BEGIN Information given
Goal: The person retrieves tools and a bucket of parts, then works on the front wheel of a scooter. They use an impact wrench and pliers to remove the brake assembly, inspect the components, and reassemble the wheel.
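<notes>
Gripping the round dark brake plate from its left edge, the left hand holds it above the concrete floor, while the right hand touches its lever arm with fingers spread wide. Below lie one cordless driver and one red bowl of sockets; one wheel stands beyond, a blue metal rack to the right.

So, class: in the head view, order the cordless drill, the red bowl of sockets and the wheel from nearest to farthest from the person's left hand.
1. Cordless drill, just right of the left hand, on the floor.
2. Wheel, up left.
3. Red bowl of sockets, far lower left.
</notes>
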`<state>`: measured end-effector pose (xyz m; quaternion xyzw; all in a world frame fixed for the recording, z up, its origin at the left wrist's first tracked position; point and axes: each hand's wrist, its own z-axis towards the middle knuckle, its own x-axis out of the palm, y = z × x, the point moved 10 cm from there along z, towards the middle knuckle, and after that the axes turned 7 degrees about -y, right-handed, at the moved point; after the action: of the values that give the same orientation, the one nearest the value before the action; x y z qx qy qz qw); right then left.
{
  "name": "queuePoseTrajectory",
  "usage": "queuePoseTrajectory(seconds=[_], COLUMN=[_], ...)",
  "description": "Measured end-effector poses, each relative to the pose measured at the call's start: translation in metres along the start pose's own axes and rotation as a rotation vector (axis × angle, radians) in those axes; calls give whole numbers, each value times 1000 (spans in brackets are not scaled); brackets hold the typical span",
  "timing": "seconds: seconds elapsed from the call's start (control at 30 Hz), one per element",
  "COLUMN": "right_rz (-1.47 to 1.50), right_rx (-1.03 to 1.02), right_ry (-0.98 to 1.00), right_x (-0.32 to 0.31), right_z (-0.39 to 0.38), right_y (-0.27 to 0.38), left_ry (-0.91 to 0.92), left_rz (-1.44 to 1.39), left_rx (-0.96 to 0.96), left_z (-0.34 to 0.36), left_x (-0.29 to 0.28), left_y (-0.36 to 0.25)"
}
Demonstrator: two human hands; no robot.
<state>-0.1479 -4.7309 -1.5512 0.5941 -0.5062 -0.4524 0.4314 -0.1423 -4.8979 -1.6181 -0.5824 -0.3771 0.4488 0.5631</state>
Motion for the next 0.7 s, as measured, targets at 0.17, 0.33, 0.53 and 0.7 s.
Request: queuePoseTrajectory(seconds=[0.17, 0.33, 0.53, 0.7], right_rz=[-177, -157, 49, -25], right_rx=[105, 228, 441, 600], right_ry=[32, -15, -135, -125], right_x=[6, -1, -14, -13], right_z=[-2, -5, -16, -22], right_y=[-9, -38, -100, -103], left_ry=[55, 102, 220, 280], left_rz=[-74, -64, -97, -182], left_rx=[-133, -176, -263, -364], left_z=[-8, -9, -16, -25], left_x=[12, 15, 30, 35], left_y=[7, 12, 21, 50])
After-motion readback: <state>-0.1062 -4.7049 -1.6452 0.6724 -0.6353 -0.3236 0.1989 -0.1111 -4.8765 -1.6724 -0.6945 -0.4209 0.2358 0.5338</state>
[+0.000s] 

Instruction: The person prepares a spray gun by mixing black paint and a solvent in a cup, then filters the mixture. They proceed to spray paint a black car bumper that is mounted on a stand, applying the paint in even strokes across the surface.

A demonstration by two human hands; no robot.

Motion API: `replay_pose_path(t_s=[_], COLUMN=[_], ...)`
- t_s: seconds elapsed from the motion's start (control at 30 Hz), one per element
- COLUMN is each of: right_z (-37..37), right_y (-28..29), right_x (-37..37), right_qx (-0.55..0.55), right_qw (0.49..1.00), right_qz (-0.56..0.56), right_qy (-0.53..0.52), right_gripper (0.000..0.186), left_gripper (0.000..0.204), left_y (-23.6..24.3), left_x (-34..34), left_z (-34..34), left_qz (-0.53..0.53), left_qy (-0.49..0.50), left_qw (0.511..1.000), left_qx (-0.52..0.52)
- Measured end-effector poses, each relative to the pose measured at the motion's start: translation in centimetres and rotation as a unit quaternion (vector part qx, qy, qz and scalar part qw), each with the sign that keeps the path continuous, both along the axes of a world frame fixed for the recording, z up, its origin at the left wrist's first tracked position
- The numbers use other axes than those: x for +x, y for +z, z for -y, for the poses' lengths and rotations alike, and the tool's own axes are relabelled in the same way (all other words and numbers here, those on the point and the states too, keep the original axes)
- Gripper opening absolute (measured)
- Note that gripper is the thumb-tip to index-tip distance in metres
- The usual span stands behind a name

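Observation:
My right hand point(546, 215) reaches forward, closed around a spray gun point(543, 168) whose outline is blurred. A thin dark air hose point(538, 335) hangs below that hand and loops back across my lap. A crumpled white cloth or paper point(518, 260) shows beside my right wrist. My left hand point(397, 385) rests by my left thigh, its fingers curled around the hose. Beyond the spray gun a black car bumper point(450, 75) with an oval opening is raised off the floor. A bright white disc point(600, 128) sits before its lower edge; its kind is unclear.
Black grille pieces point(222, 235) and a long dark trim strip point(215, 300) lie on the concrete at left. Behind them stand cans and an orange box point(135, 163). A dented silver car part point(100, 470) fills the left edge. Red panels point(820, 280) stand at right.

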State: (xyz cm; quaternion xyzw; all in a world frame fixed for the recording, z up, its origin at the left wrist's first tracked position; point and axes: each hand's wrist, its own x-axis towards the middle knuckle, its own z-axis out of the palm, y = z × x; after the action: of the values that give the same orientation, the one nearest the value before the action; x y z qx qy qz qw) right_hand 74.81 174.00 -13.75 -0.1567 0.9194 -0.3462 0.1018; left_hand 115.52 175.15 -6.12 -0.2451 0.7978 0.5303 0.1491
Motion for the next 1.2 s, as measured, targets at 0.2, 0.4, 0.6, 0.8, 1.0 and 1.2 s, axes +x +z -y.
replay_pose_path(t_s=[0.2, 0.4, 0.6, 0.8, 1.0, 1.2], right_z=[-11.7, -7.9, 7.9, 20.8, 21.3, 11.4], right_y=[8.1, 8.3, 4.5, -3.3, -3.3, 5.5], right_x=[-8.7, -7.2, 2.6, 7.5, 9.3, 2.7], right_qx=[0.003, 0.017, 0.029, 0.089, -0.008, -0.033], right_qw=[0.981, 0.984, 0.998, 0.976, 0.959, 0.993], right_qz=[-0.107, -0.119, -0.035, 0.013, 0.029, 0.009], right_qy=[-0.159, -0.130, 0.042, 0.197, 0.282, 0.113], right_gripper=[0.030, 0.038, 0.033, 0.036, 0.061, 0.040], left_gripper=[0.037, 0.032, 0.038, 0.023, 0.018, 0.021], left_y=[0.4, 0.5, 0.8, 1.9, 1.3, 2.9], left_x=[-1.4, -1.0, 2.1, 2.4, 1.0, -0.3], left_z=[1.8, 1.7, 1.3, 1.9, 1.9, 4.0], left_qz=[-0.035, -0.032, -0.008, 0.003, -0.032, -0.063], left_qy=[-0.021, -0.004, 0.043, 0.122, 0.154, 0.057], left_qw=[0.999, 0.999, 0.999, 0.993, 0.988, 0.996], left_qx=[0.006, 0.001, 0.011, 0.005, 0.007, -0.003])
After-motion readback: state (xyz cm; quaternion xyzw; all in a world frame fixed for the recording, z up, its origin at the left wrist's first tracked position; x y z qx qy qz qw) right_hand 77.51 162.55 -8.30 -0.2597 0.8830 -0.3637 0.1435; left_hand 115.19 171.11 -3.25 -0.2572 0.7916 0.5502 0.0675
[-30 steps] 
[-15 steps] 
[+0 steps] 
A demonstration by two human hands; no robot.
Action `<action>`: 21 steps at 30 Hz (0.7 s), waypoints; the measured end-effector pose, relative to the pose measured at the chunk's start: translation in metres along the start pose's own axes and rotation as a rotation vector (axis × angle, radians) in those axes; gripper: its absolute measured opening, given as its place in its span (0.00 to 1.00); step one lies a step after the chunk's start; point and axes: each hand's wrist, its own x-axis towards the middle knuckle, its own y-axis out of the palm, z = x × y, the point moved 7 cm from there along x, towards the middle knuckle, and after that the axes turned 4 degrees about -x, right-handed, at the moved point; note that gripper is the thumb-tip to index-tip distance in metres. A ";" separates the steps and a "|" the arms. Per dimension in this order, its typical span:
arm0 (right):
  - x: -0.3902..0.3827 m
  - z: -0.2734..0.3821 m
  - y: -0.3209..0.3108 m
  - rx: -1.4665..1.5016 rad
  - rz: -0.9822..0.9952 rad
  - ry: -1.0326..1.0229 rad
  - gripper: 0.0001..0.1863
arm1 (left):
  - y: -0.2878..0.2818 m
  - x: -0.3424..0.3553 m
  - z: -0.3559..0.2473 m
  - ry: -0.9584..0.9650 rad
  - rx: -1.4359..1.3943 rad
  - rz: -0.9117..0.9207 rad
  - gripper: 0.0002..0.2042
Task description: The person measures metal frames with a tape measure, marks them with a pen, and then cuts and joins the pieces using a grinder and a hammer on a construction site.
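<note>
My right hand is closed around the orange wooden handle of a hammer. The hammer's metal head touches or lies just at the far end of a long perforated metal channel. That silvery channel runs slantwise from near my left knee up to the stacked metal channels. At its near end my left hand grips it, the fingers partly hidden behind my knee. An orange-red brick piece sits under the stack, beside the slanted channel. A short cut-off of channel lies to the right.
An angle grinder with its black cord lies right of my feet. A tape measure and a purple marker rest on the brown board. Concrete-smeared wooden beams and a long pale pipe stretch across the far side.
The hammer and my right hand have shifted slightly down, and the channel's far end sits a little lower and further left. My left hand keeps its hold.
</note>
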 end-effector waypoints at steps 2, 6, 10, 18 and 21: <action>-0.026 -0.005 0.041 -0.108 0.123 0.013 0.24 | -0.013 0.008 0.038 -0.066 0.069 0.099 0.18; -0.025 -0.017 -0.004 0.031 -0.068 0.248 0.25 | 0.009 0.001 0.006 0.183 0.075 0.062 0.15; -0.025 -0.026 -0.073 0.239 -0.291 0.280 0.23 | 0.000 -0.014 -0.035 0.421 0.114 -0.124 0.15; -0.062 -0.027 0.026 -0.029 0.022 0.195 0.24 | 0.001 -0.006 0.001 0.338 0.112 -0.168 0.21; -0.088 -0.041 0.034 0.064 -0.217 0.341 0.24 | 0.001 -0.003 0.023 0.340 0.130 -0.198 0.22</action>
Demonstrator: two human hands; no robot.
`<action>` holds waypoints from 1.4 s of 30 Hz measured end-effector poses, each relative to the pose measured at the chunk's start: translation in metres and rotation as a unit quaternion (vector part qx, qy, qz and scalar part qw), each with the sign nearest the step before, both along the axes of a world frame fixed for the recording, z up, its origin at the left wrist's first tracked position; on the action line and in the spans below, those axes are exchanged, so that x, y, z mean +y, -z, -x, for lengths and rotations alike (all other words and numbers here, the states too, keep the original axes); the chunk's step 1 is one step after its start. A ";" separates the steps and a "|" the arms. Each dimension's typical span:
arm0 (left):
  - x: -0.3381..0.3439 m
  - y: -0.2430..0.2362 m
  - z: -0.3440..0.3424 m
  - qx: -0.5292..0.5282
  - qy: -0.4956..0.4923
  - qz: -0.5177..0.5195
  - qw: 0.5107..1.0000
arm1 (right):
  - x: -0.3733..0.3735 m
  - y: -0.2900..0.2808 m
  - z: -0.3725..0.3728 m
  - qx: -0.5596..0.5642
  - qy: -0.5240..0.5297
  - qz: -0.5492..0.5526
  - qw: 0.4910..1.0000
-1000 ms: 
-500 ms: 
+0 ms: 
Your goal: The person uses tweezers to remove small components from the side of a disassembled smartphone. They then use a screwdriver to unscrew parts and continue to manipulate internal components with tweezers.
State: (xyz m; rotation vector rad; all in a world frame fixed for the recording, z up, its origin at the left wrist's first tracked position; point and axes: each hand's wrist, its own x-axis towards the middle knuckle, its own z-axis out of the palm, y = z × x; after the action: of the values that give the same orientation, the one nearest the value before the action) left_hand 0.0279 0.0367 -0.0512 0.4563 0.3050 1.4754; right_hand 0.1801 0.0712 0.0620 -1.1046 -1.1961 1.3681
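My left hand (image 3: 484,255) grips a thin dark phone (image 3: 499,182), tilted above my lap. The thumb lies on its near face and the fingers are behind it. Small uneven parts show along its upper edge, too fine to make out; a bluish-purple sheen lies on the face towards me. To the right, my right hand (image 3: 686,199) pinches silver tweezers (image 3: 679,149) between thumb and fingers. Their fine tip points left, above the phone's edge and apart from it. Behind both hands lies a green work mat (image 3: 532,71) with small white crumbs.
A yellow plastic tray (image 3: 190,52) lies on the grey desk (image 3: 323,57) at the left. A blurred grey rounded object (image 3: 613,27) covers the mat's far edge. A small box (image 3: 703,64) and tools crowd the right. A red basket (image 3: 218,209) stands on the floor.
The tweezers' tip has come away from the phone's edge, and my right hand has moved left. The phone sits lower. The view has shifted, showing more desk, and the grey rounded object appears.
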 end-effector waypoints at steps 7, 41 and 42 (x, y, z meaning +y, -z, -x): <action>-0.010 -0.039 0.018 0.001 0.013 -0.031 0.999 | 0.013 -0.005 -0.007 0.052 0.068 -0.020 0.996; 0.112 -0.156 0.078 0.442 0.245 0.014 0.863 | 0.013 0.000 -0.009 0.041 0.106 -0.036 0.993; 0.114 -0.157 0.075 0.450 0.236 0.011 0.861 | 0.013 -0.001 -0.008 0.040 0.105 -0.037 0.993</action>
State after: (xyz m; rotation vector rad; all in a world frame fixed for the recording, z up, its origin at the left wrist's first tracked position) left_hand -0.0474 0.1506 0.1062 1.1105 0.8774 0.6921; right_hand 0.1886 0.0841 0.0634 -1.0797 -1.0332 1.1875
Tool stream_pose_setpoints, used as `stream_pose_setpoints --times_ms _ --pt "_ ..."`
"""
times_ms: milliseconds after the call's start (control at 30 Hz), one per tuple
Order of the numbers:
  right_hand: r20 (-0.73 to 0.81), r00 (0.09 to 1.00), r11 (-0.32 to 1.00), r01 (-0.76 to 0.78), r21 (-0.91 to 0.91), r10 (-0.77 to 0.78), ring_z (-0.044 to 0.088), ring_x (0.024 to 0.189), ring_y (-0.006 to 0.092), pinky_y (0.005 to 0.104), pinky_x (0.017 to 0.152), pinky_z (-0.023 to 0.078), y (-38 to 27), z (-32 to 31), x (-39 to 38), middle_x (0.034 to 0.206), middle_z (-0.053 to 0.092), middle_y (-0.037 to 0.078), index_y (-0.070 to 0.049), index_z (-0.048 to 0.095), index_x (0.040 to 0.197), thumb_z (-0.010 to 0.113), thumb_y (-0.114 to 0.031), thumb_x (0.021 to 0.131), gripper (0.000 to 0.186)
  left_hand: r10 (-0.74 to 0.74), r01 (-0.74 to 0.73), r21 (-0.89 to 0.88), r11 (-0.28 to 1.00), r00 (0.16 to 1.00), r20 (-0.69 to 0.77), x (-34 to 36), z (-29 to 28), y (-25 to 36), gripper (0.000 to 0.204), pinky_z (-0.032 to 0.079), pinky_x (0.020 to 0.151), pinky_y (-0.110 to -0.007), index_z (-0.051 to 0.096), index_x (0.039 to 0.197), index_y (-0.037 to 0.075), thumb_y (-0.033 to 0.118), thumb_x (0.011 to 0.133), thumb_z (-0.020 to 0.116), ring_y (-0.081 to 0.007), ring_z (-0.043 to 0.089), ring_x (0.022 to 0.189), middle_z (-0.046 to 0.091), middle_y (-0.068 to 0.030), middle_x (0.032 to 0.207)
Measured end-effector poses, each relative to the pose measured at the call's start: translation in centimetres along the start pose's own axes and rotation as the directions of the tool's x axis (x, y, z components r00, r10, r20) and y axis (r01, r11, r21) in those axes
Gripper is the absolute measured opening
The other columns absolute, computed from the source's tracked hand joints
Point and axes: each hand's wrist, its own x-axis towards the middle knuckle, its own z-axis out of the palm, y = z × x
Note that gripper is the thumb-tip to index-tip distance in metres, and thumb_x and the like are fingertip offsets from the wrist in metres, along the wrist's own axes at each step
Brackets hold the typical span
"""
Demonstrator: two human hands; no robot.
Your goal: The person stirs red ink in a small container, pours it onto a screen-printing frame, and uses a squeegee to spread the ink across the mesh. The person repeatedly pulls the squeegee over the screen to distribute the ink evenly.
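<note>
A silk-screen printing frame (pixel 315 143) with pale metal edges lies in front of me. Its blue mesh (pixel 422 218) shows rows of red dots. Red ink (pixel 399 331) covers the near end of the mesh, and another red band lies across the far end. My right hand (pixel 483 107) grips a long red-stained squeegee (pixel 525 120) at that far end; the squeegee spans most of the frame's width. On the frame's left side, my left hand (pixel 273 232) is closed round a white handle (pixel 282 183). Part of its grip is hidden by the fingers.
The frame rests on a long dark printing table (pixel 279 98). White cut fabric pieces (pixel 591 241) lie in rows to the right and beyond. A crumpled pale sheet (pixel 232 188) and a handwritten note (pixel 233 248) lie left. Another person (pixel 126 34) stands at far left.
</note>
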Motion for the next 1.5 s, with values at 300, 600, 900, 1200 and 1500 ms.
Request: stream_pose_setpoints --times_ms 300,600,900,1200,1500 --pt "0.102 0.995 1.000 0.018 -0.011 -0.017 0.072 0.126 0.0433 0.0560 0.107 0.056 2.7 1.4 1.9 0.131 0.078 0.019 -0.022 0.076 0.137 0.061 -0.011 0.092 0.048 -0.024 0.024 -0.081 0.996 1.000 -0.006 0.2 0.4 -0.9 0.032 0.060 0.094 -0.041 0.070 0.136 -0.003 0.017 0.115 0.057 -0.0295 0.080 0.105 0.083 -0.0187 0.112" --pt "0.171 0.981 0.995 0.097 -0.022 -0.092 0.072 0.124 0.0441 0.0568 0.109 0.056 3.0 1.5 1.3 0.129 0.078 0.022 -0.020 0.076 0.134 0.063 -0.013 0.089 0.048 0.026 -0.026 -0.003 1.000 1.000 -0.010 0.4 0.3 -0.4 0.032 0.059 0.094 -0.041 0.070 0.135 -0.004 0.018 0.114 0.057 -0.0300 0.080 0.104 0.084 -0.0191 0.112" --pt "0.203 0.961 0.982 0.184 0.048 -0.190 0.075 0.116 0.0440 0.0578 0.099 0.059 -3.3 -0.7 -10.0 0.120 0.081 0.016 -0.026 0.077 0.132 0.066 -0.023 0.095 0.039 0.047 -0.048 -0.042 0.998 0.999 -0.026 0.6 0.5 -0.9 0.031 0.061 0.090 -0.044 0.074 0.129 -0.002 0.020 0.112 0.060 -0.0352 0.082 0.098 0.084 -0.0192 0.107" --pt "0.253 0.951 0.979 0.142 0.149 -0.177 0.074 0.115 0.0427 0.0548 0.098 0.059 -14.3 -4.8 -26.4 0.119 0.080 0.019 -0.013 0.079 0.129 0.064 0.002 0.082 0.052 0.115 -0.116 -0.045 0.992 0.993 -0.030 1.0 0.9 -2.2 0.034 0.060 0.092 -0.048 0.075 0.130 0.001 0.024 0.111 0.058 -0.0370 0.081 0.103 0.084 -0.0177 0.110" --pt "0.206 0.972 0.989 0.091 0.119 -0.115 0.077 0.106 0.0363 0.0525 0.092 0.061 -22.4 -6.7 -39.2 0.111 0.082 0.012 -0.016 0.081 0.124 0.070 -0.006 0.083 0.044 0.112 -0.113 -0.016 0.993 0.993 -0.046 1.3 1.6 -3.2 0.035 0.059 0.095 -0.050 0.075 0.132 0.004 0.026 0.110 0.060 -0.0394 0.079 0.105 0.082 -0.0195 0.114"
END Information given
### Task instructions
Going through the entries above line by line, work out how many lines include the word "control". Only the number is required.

### Final answer
3